▶ **TASK STATEMENT**
What number of lines in the listing contain "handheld"? Answer with that number only.

▶ **GIVEN DATA**
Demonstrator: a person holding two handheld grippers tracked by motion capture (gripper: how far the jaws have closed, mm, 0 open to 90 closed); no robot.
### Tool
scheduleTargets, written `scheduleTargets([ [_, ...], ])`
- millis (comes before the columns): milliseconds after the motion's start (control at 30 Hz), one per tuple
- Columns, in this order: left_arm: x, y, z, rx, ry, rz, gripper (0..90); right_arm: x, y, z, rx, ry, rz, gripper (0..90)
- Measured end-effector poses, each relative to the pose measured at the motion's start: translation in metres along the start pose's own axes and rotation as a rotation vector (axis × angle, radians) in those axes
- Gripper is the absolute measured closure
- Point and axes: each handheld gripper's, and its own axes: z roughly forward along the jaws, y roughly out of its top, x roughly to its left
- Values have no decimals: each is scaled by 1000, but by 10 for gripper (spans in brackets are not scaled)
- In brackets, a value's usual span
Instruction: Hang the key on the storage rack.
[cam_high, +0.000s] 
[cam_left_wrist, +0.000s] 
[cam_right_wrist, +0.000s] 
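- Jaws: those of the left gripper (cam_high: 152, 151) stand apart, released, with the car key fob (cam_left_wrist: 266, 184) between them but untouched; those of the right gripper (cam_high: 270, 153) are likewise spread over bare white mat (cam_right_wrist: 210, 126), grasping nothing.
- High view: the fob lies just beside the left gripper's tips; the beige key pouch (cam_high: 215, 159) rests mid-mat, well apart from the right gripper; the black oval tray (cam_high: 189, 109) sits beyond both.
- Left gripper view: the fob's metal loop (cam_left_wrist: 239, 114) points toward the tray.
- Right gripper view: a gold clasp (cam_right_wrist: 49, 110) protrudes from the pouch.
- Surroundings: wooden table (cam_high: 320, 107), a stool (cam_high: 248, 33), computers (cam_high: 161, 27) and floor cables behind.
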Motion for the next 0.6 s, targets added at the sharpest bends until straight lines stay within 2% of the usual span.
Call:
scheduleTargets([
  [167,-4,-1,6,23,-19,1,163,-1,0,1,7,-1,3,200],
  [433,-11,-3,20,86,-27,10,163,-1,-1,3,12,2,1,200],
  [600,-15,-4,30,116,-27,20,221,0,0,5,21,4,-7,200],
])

▶ **WRITTEN RESPONSE**
2